*EXERCISE BRIEF*
Report the count of lines holding "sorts" in the records, with no other words.

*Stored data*
━━━━━━

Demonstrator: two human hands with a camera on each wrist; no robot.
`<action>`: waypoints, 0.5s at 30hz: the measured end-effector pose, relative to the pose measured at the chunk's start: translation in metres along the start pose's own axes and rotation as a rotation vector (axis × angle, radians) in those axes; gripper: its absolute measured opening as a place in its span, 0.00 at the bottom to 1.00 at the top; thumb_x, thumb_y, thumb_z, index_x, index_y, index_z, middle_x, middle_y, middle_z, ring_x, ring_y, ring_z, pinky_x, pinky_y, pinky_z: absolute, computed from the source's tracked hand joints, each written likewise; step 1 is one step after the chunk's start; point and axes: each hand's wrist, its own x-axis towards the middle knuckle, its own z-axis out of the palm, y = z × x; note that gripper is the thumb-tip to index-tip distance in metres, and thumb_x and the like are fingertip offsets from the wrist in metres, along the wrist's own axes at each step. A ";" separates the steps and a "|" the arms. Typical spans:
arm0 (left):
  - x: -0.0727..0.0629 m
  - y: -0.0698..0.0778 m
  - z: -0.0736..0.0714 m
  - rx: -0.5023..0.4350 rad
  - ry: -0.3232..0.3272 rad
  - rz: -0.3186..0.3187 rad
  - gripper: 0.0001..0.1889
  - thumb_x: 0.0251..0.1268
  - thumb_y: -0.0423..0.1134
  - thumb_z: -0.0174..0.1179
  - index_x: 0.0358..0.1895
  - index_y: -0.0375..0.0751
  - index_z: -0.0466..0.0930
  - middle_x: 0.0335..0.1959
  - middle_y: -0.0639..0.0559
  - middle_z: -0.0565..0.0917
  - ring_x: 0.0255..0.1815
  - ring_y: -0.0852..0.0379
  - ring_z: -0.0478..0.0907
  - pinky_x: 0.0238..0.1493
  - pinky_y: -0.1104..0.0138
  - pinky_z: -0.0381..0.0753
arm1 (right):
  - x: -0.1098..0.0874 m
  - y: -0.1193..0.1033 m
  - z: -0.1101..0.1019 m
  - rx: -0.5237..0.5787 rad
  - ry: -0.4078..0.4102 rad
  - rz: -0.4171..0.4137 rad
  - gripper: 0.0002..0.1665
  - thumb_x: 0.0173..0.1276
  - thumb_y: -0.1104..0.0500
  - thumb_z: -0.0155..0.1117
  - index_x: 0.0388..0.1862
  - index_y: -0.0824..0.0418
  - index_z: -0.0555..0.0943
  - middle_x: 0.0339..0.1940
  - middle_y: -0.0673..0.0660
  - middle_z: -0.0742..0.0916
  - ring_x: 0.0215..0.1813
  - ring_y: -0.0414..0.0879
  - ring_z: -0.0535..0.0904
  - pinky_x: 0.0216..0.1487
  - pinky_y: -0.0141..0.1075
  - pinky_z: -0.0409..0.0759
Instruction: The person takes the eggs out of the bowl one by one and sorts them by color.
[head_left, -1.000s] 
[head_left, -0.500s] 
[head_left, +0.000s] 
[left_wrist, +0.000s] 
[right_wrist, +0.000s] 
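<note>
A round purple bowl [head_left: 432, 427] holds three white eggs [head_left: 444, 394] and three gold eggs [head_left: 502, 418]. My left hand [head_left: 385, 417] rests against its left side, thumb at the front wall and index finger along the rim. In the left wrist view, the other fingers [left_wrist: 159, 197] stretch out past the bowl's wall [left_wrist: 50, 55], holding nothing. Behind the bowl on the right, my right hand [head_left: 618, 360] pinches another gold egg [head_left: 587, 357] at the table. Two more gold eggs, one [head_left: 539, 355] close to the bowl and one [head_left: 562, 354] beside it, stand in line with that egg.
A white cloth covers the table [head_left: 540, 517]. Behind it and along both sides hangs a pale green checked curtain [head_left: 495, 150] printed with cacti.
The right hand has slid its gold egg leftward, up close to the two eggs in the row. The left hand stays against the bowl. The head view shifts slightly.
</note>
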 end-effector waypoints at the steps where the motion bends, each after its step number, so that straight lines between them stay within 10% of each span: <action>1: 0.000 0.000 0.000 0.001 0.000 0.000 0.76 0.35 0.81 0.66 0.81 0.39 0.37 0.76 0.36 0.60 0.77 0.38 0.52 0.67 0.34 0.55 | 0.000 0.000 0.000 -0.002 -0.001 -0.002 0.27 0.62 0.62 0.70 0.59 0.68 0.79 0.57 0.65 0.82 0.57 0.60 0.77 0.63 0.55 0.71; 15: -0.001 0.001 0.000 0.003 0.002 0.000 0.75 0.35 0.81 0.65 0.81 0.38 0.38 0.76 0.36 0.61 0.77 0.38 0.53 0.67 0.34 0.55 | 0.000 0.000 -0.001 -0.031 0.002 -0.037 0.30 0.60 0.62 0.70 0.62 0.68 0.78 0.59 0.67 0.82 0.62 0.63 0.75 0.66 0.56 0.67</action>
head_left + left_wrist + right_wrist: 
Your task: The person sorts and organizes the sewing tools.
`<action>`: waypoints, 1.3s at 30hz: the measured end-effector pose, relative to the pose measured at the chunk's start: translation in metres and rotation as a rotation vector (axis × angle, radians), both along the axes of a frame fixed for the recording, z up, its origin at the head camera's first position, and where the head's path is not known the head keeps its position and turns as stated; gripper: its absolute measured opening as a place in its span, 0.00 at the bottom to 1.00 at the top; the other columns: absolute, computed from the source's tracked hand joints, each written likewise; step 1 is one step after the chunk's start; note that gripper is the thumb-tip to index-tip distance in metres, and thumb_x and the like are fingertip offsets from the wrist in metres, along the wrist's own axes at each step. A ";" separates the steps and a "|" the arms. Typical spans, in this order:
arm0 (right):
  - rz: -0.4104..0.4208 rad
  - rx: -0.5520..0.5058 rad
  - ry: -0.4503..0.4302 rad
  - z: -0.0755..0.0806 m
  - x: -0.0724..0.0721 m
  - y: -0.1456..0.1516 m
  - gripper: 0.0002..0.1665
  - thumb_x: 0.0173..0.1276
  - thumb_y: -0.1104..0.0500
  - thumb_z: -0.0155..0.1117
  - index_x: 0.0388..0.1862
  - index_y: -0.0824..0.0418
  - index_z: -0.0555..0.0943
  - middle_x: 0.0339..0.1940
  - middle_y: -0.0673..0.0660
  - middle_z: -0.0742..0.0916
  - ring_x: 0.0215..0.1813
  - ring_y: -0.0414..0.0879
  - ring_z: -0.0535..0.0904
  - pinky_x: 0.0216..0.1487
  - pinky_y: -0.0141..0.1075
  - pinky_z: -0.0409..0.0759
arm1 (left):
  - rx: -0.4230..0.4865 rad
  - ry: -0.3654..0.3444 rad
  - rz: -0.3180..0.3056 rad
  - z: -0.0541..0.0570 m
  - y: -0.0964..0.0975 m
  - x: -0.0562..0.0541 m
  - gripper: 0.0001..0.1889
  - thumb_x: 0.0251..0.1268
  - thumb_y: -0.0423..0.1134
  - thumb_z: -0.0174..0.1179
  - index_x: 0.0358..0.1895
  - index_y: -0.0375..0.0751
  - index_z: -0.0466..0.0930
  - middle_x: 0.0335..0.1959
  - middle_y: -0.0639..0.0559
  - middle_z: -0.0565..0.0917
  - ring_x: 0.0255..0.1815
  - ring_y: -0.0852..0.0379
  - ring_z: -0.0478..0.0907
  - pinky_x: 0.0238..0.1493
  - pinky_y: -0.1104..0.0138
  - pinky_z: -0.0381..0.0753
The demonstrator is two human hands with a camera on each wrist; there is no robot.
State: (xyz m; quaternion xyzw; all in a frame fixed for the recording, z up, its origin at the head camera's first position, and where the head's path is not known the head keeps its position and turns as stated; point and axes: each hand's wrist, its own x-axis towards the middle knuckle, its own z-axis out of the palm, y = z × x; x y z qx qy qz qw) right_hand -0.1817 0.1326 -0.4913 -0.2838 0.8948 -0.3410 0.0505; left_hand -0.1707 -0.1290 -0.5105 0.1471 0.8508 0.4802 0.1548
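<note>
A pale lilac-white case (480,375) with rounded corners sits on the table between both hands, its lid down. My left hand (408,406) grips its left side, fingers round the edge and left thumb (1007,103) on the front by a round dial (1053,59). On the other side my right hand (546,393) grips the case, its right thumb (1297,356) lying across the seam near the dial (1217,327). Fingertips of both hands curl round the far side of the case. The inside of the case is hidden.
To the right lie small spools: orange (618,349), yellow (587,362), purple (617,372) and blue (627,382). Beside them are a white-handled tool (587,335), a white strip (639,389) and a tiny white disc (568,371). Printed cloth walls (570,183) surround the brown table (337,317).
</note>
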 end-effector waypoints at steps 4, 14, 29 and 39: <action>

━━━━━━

*OUTPUT FOR THIS TASK*
2